> **How to complete this task**: Omit every picture. Return all other data as it stands.

> **Data extract**:
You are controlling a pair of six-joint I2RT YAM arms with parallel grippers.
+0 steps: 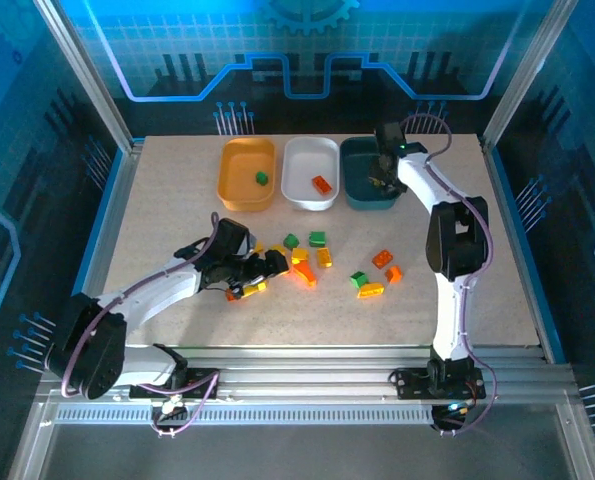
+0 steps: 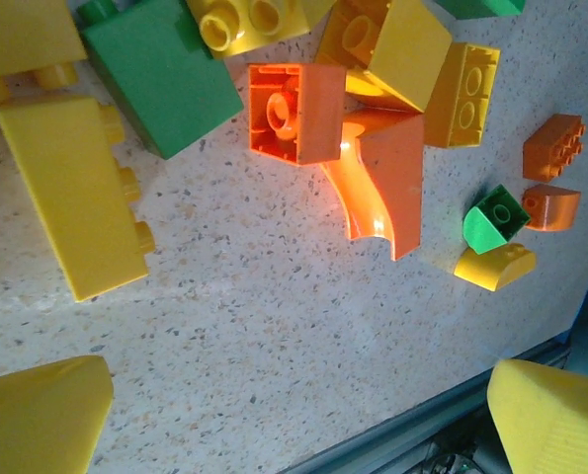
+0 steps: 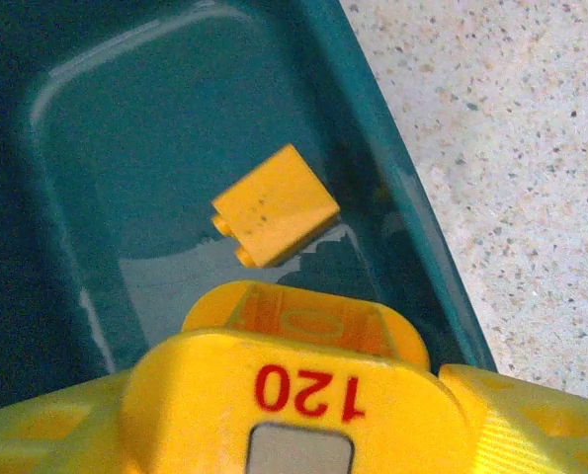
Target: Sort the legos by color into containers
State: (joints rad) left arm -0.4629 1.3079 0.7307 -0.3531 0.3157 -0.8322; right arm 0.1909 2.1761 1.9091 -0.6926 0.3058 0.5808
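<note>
Three containers stand in a row at the back: an orange-yellow tray (image 1: 239,190) with a green lego (image 1: 262,178), a white tray (image 1: 302,155) with a red-orange lego (image 1: 322,184), and a dark teal tray (image 1: 360,195). My right gripper (image 1: 385,168) (image 3: 294,395) hangs over the teal tray (image 3: 412,197), shut on a yellow lego printed "120" (image 3: 303,390). Another yellow lego (image 3: 274,205) lies on the tray floor. My left gripper (image 1: 264,268) (image 2: 294,425) is open over bare table, just short of a red-orange lego (image 2: 294,111) and a curved red-orange piece (image 2: 382,183).
Loose legos are scattered mid-table: green ones (image 1: 291,241) (image 1: 358,279), red-orange ones (image 1: 382,258) and a yellow one (image 1: 370,291). A long yellow brick (image 2: 76,193) and a green brick (image 2: 165,74) lie by the left gripper. The table's front rail (image 2: 442,420) is close.
</note>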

> **Task solution**:
You are controlling a pair of six-joint I2RT YAM arms with parallel grippers.
+0 steps: 
+0 steps: 
+0 steps: 
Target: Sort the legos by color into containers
State: (joints rad) left arm -0.4629 1.3079 0.7307 -0.3531 0.3157 -0.8322; right arm 0.1909 2.1761 1.9091 -0.6926 0.3058 0.5808
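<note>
Three containers stand in a row at the back: an orange-yellow tray (image 1: 239,190) with a green lego (image 1: 262,178), a white tray (image 1: 302,155) with a red-orange lego (image 1: 322,184), and a dark teal tray (image 1: 360,195). My right gripper (image 1: 385,168) (image 3: 294,395) hangs over the teal tray (image 3: 412,197), shut on a yellow lego printed "120" (image 3: 303,390). Another yellow lego (image 3: 274,205) lies on the tray floor. My left gripper (image 1: 264,268) (image 2: 294,425) is open over bare table, just short of a red-orange lego (image 2: 294,111) and a curved red-orange piece (image 2: 382,183).
Loose legos are scattered mid-table: green ones (image 1: 291,241) (image 1: 358,279), red-orange ones (image 1: 382,258) and a yellow one (image 1: 370,291). A long yellow brick (image 2: 76,193) and a green brick (image 2: 165,74) lie by the left gripper. The table's front rail (image 2: 442,420) is close.
</note>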

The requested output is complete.